:: PROBLEM DETAILS ::
Look below for the line holding "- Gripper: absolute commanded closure" and the line holding "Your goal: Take". Repeat those two and everything between, exactly.

:: SOURCE DATA ::

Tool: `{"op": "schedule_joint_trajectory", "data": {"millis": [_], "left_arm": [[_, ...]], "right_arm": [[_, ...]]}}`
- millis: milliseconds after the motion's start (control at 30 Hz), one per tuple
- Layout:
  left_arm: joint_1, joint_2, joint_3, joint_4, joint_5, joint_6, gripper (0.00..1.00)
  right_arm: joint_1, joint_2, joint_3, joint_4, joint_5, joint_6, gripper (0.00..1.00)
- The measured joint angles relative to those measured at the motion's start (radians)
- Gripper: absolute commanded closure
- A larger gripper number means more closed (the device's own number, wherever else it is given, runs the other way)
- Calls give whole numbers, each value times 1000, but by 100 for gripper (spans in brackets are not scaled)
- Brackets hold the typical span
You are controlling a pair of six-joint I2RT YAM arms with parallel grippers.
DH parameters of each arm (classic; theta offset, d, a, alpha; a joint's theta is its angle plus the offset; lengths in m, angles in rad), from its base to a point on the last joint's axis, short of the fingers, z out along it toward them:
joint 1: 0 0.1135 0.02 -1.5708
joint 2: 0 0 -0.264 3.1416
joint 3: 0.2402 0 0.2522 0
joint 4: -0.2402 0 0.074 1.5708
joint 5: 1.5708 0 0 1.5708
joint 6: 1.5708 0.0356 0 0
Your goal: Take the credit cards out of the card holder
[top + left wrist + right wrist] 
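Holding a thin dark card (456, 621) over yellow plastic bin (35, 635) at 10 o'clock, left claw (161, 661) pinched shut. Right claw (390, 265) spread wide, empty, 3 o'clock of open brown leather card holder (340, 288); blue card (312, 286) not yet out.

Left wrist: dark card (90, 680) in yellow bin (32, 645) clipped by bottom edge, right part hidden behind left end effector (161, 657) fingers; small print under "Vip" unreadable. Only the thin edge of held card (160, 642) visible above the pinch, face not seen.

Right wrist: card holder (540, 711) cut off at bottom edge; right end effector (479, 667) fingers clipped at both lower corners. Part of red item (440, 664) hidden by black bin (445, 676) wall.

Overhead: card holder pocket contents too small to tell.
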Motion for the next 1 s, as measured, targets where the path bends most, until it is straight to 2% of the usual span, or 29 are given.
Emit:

:: EXPECTED OUTPUT ::
- Gripper: absolute commanded closure
- A larger gripper number means more closed (the device's own number, wherever else it is given, runs the other way)
- Calls give whole numbers, each value times 1000, but by 100 for gripper (spans in brackets are not scaled)
- Brackets hold the typical span
You are controlling a pair of six-joint I2RT YAM arms with parallel grippers.
DH parameters of each arm (classic; theta offset, d, a, alpha; a joint's theta is its angle plus the offset; lengths in m, angles in rad), from its base to a point on the last joint's axis, short of the fingers, z out along it toward them:
joint 1: 0 0.1135 0.02 -1.5708
joint 2: 0 0 -0.264 3.1416
joint 3: 0.2402 0 0.2522 0
joint 4: -0.2402 0 0.074 1.5708
joint 5: 1.5708 0 0 1.5708
joint 6: 1.5708 0.0356 0 0
Your goal: Take the credit cards out of the card holder

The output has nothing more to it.